Here’s the rub; childhood cancer won’t be negotiated with. It’s a terrorist with a long list of demands and you have a simple choice – accept the terms or rage against them. In my experience the best bet is a little bit of both because you can’t always be eating your angry for breakfast. In truth it has a bitter taste.
We all have different ways of accepting and of raging. Accepting to me is honestly feeling my legitimate pain at our daughter’s illness, her new limitations, and her uncertain future and letting it wash over me. I painfully accept that our son has had to learn a tolerance and understanding well beyond his years. I breathe deeply and I cry and I hold our children and ignore the dishes in the sink and the homework and my emails. For a few days I just sit in our sadness and my children’s pain and my grief.

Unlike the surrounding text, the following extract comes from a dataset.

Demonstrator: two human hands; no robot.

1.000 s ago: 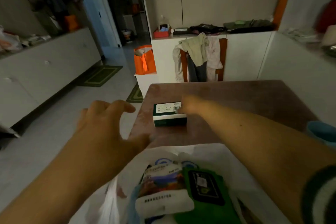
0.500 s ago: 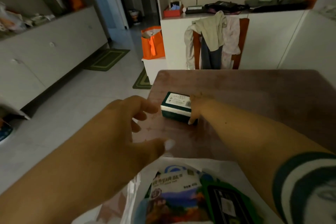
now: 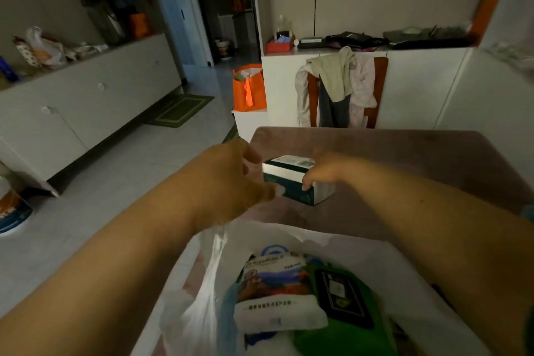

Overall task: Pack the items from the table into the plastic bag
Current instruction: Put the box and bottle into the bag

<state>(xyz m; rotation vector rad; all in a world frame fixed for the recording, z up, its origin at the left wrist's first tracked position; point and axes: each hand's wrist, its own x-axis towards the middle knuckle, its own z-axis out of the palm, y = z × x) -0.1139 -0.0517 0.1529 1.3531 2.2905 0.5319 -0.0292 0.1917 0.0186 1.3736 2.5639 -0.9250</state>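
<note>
A small green and white box [image 3: 291,179] sits on the brown table [image 3: 419,159]. My right hand [image 3: 326,170] grips the box from above, fingers curled over its top and near side. Just left of the box hovers my left hand [image 3: 228,179], fingers spread, thumb close to the box's front; contact is unclear. A white plastic bag [image 3: 384,263] lies open at the near edge of the table. Inside it are a white printed packet [image 3: 277,292] and a green pack [image 3: 344,306].
Beyond the table's far edge stands a chair draped with clothes [image 3: 341,89]. An orange bag [image 3: 248,87] sits on a low white stand to the left. White cabinets [image 3: 86,101] line the left wall, across open tiled floor.
My right hand has drawn the box nearer and turned it, tilting it up. My left hand has moved forward and right, up beside the box.
</note>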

I’m learning that rage takes many forms. Rage doesn’t have to be a debilitating targetless anger for me anymore. I can channel my rage into exercise, I can use my rage to be the best damned person I can be despite this sh*t show. I can use my rage to remember to support those struggling today, to drive myself to better our family life a little more where we can. Sometimes when the higher road isn’t available and I’m pretty sure no one is looking I have a private childlike tantrum of kicking and screaming and that often feels pretty cathartic.
For me the work of the Bravery Box is driven by a group of people who simply will NOT accept the fallout of childhood cancer as it is. What we do here is work to help a child feel rewarded braving it out through legitimately painful procedures and a legitimately difficult time in their lives. If a child in oncology can LOOK FORWARD to going to hospital because they can pick something from the Bravery Box then that’s a massive shift from rage to acceptance and a foundation for learning how to make that more often.
Watch this space - We are working towards putting together social / emotional programs to help teach bravery - a bravery gym. Bravery isn’t something you’re born with, it’s something we learn. How to take rage or fear or pain and put that aside and get the job done. These programs will be available for ALL children to purchase and as always we will fundraise so they are available to our Lady Cilento Oncology children free of charge.
Disclaimer: in the swimming analogy I was totally the slower swimmer.